16x Faster Icospheres with AI-Assisted Optimization

A while back I wrote fast_icosphere, a C++ library for generating icospheres with fine-grained control over the number of faces. Most icosphere implementations work by recursive subdivision: start with an icosahedron and repeatedly split each triangle into four. That gives you 20, 80, 320, 1280 faces and so on, always powers of four times 20. If you want something in between, you’re out of luck.

My approach is different. Instead of halving edges recursively, I place n additional vertices along each edge of the base icosahedron, then fill each original triangle face with a grid of smaller triangles. This gives you 20 * (n+1)^2 faces for any value of n, which means you can dial in exactly the resolution you need rather than jumping between powers of four.

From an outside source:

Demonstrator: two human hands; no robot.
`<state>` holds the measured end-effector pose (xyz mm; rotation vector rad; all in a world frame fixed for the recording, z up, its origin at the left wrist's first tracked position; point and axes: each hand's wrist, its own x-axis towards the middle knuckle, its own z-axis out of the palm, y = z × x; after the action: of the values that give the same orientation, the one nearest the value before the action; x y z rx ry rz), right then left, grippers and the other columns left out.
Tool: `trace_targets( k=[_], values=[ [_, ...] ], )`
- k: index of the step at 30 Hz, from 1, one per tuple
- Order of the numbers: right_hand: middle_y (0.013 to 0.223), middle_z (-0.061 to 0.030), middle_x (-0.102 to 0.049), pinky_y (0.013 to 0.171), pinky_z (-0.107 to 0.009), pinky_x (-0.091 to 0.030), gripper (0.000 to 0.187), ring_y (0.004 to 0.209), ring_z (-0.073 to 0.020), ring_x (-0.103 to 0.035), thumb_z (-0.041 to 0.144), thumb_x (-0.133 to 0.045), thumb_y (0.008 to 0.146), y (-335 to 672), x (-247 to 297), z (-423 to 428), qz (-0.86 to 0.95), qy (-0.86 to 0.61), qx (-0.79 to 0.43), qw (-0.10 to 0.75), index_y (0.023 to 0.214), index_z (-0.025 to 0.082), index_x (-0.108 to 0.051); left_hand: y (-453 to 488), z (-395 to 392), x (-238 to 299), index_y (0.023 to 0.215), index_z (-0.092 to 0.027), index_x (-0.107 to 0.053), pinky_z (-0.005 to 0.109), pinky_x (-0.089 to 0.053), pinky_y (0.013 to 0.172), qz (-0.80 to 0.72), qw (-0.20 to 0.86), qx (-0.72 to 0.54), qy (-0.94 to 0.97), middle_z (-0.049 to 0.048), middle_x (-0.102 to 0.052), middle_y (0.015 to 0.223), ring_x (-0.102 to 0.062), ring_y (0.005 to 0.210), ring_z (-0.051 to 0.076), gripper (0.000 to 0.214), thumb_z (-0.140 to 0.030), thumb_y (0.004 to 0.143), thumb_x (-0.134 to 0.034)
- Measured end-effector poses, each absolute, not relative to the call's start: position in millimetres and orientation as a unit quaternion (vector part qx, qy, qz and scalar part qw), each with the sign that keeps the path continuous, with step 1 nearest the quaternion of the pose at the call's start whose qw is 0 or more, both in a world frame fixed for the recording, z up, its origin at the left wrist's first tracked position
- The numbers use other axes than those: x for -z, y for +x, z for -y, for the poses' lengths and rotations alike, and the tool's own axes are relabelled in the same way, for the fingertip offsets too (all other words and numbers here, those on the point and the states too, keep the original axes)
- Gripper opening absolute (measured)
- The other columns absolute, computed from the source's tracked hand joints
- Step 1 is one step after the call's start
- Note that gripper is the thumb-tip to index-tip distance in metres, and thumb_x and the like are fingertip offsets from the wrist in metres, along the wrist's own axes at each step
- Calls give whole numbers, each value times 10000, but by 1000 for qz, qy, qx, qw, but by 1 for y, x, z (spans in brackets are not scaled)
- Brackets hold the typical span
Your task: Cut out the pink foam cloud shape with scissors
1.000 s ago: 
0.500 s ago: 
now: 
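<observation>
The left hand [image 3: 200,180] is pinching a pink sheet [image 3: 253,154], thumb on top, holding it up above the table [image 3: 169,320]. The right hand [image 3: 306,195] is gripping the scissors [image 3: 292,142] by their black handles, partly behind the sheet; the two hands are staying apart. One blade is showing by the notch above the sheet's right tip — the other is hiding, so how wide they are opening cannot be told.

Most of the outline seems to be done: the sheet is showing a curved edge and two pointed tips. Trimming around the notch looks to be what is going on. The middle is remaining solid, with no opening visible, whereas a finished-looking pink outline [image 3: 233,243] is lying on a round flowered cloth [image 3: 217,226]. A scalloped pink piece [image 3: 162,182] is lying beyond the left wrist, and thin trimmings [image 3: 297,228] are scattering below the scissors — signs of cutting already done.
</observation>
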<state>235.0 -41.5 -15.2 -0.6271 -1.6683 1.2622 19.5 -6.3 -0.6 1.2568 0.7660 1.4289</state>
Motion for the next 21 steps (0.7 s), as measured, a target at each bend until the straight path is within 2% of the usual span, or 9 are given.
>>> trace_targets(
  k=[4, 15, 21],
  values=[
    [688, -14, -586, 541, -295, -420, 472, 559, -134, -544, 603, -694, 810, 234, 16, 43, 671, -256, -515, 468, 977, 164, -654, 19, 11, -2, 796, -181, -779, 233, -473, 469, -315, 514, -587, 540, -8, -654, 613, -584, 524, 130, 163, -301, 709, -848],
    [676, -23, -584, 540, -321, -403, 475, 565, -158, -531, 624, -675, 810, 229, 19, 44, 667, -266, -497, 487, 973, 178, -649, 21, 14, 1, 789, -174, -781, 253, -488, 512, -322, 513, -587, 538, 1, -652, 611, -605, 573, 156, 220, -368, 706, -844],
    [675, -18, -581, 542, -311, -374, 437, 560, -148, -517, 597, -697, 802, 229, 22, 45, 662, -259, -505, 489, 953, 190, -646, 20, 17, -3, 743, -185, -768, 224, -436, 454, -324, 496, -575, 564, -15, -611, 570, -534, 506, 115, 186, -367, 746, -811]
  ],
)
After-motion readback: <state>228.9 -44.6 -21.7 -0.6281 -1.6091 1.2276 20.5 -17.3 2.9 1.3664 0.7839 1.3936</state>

The algorithm was correct but not particularly fast. I recently sat down with Claude and asked it to optimize the implementation while keeping the same algorithmic structure. The results were better than I expected.

What changed

Six targeted optimizations, none of them algorithmic:

1. std::map to std::unordered_map with a custom hash. The original code used std::map for edge key lookups, which gives O(log n) per lookup. Switching to std::unordered_map with a Szudzik pairing function as the hash drops this to O(1). Edge lookups happen constantly during subdivision, so this alone made a big difference.

2. Fixed-size arrays for faces. Every triangle face is exactly three indices. The original code stored these as std::vector<size_t>, which means a heap allocation per face. Replacing with std::array<size_t, 3> eliminates millions of small allocations at higher subdivision levels.

3. Removed redundant position data from edges. The edge map used to store full vertex positions alongside indices. Now it stores only vertex indices, and positions are looked up from the vertex array when needed. Less memory, fewer copies.

4. Eliminated copies in the hot loop. FillIcoFace was the most expensive function, and it was copying vectors on every call. The refactored version uses const auto& references for edge data and std::swap on row buffers instead of reallocating.

5. Inlined normalization. The original code had separate Norm() and Normalize() helper functions that each did three divisions. Now it’s a single 1.0 / std::sqrt(...) multiply, inlined at the call site. Three multiplications instead of three divisions, and no function call overhead.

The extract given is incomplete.